Coup de propagande raté
Pyongyang voulait se servir de l’étudiant américain comme monnaie d’échange
SÉOUL | La Corée du Nord a un scénario bien huilé quand il s’agit d’arrêter des Américains et de s’en servir comme monnaie d’échange diplomatique. Mais avec Otto Warmbier, rapatrié cette semaine dans le coma, cette stratégie semble avoir déraillé.
D’après les analystes, le script est simple, toujours le même: arrêter un Américain, organiser un procès spectacle qui débouchera sur une lourde peine et le libérer en échange de visites de personnalités de premier plan – Jimmy Carter et Bill Clinton ont payé de leur personne par le passé. Ces voyages servent à la propagande intérieure.
«Avec Otto Warmbier, ils voulaient rejouer la même pièce», dit Andrei Lankov, professeur à l’Université Kookmin. Quand ça marche, «c’est un coup de propagande génial».

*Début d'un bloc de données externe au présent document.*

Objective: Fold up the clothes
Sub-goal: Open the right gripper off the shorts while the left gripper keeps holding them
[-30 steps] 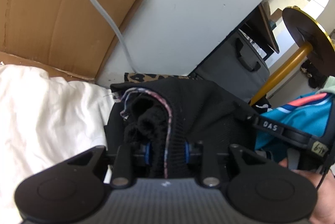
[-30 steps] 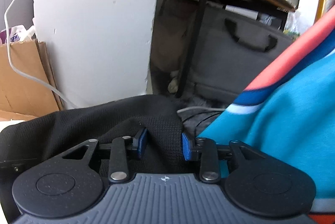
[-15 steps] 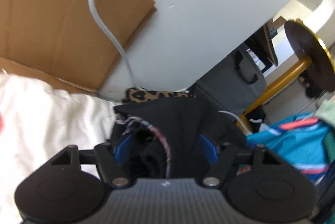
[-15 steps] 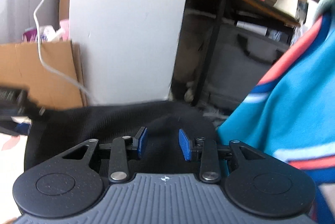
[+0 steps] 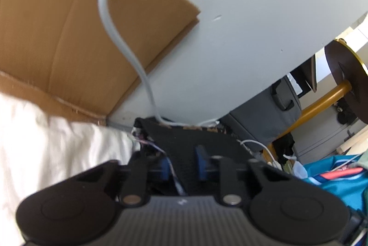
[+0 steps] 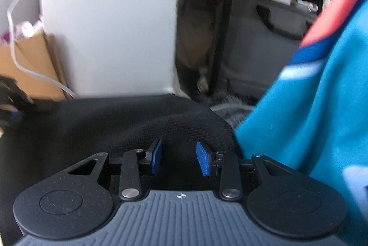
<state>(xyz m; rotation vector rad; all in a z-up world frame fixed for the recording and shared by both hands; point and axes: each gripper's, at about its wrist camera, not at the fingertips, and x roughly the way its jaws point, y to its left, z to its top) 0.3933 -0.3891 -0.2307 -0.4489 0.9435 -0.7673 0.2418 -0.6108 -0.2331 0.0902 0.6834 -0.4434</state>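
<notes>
A black knit garment (image 5: 191, 138) lies stretched between my two grippers. In the left wrist view its edge with coloured threads runs between the blue pads, and my left gripper (image 5: 182, 164) is shut on a thin layer of it. The right wrist view shows the same black garment (image 6: 115, 122) spreading left from my right gripper (image 6: 179, 158), whose jaws stand narrow with the cloth low between them. The left gripper's tip (image 6: 11, 94) shows blurred at the far left edge. Both views are motion-blurred.
A teal garment with red and white stripes (image 6: 310, 119) is piled right of the black one. A white sheet (image 5: 57, 149) lies left. Behind stand cardboard (image 5: 57, 27), a hanging grey cable (image 5: 110, 23), a white wall panel (image 5: 253, 27) and a grey suitcase (image 5: 264, 117).
My left gripper let go of the bunched black cloth, opened wide, then closed narrower on a flatter part while tilting upward. The right gripper's jaw width has stayed about the same.
</notes>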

Otto Warmbier, étudiant de 22 ans de l’Université de Virginie, en voyage touristique en Corée du Nord, avait été arrêté en 2016 pour avoir tenté de voler une affiche de propagande puis condamné à 15 ans de travaux forcés. Mais quelque chose a mal tourné. «Quand on joue avec le feu constamment, un jour ça se passe mal. C’est plus ou moins ce qui s’est produit dans cette affaire», ajoute M. Lankov.
GRAVES LÉSIONS
Les médecins qui s’occupent de l’étudiant aux États-Unis, où il est arrivé cette semaine après avoir été libéré par Pyongyang pour raison «humanitaire», ont expliqué qu’il souffrait de graves lésions neurologiques vraisemblablement dues à un arrêt cardiorespiratoire.
Les praticiens américains n’ont pu établir ses causes, mais ont dit n’avoir décelé aucun signe de botulisme, l’explication avancée par le régime reclus comme la raison du coma du jeune homme.
Les spécialistes jugent improbable que Pyongyang ait délibérément fait plonger un ressortissant américain dans le coma. «Ça a dû être un accident et c’est probablement pourquoi ils le cachent depuis un an», a déclaré Go Myong-Hyun, chercheur à l’Institut Asan des études politiques.
La Corée du Nord, qui a un piètre bilan en matière de droits de l’homme, est isolée sur la scène internationale en raison de ses ambitions nucléaires.
Des réfugiés nord-coréens ont raconté qu’il était fréquent que les autorités renvoient chez eux les prisonniers très malades, explique Greg Scarlatoiu, directeur du Comité des droits de l’homme en Corée du Nord (CDHCN). «Comme ça, le camp de prisonniers politiques et l’administration pénitentiaire n’ont pas à gérer le problème.»
PANIQUE
Aux yeux du professeur Stephen Haggard, spécialiste de la Corée du Nord, il est vraisemblable que les Nord-Coréens aient paniqué en réalisant la gravité de l’état de santé de Warmbier.
Il est possible que «Warmbier ait sombré dans le coma juste après sa condamnation, mais que les services de renseignement l’aient caché ou ne l’aient pas fait remonter», dit-il, expliquant que selon les apparences, même le ministère nord-coréen des Affaires étrangères était dans le noir.
Des journalistes Laura Ling et Euna Lee au missionnaire Kenneth Bae, la plupart des Américains arrêtés récemment au Nord ont été libérés après des interventions en haut lieu. Trois Américains sont toujours détenus.
D’anciens détenus comme Kenneth Bae ont fait état de longues journées de labeur, de problèmes médicaux et d’abus psychologiques. Mais d’autres ont parlé de conditions de détention tolérables.